[Records from a collection]
#####

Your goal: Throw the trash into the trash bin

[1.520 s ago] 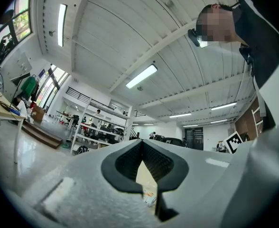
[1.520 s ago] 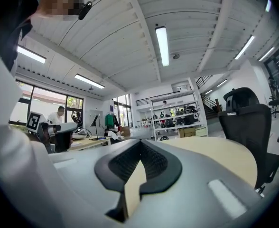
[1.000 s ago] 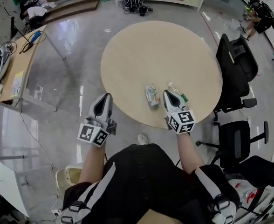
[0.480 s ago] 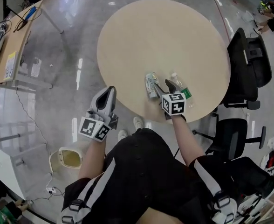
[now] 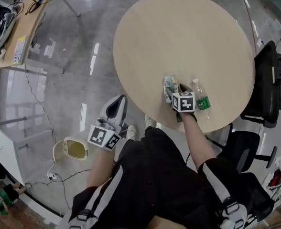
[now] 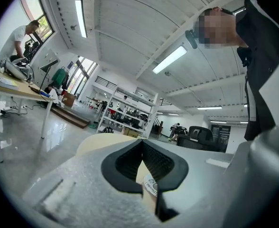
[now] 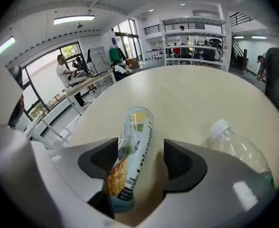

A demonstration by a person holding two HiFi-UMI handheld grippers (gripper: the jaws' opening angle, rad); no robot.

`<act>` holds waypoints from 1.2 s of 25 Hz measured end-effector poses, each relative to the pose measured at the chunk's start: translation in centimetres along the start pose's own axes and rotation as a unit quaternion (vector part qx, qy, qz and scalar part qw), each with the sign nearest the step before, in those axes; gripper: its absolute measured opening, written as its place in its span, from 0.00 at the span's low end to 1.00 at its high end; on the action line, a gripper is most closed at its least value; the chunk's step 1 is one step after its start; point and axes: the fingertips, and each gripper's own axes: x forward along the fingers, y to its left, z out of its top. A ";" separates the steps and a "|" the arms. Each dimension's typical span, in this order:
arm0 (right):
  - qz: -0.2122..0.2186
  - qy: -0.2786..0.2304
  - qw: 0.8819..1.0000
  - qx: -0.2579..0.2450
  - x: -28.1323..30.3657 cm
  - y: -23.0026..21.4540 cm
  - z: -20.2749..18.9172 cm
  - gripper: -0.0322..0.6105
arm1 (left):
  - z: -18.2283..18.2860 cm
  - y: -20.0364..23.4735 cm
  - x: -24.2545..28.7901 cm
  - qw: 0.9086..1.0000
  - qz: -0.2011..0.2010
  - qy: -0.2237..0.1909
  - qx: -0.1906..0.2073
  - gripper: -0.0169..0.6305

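- The right gripper (image 7: 142, 161) is reaching down over the near edge of the round table (image 5: 178, 32). Its jaws are standing wide apart and have just been opening.
- A drink can (image 7: 132, 148) with a pineapple picture is lying on its side between those jaws, close against the left one. The pads are not pressing on it.
- In the head view, the can (image 5: 169, 86) is resting near the table's near edge, just in front of the right gripper's marker cube.
- A clear plastic bottle (image 5: 201, 99) with a green label is lying on the table just to the right of the can, its white cap pointing away from the person.
- The left gripper (image 6: 142, 144) is hanging beside the table, off its near-left edge. Its jaws are meeting at the tips and holding nothing.
- The trash bin (image 5: 59, 144) is sitting on the floor to the left of the person, well apart from the can.
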 end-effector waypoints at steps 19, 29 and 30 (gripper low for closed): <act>0.090 -0.160 0.982 -0.046 -5.9 2.9 4.6 0.20 | 0.5 -0.1 1.4 1.000 0.002 -0.008 0.008 0.03; 0.124 -0.366 0.908 -0.161 -15.3 8.4 13.7 0.20 | 7.3 1.0 -3.3 0.992 0.045 -0.117 0.029 0.03; 0.134 -0.366 0.907 -0.157 -15.5 9.5 13.8 0.20 | 7.9 1.3 -4.7 0.990 0.048 -0.126 0.027 0.03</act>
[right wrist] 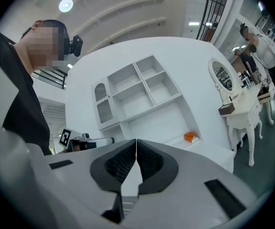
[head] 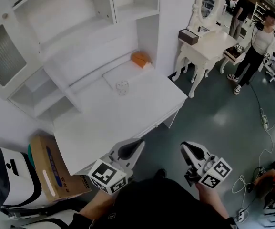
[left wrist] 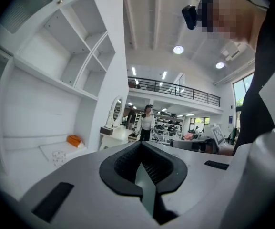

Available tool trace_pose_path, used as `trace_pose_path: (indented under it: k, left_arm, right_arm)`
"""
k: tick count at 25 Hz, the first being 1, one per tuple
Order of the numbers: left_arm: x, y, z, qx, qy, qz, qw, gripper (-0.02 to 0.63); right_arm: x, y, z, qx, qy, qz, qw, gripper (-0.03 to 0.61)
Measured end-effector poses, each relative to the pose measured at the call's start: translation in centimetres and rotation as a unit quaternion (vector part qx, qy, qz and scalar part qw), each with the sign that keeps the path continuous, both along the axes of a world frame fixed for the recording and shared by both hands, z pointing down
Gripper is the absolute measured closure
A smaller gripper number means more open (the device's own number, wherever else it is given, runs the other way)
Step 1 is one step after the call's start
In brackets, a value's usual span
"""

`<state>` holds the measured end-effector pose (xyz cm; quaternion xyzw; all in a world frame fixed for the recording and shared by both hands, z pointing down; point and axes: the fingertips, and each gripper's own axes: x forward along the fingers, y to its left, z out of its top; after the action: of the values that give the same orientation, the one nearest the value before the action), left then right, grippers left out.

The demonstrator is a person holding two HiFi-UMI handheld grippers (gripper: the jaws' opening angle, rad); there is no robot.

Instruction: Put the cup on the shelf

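Since my left gripper (head: 136, 146) and right gripper (head: 188, 149) hover off the surface (head: 127, 123), fingers (right wrist: 113, 165) pressed together and empty, this looks like the approach; next, spread one pair around the cup (head: 122, 87).

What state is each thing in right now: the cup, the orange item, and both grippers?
cup: upright on the desk, not held, not yet on a shelf.
orange item: lying at the desk's back corner, untouched.
left gripper: shut, empty.
right gripper: shut, empty.
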<state>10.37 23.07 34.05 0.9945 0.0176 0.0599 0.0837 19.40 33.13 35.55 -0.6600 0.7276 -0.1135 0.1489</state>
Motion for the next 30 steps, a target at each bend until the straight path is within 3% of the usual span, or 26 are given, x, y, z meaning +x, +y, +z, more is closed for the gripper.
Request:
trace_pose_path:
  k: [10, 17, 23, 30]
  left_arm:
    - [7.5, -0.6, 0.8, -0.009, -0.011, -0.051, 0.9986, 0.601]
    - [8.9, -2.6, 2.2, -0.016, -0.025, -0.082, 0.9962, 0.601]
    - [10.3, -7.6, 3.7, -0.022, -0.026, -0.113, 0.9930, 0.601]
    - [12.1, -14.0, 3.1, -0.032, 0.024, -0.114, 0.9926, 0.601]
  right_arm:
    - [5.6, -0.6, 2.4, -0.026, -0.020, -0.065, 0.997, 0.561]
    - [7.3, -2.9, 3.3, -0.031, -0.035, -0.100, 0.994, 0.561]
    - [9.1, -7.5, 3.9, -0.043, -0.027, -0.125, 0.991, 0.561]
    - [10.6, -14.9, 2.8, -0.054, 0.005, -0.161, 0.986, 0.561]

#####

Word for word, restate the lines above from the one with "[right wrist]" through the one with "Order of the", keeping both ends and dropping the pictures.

[right wrist] 
[head] 
[left wrist] 

Available tool trace_pose_path, used as `trace_pose_path: (indented under it: k, left_arm, right_arm)`
"""
k: tick count at 25 Hz, the first being 1, one per tuple
Order of the numbers: left_arm: x, y, z, qx, qy, qz, qw, gripper (-0.02 to 0.63); right_arm: x, y, z, qx, qy, qz, qw, gripper (-0.03 to 0.61)

Nothing further is needed for this exercise.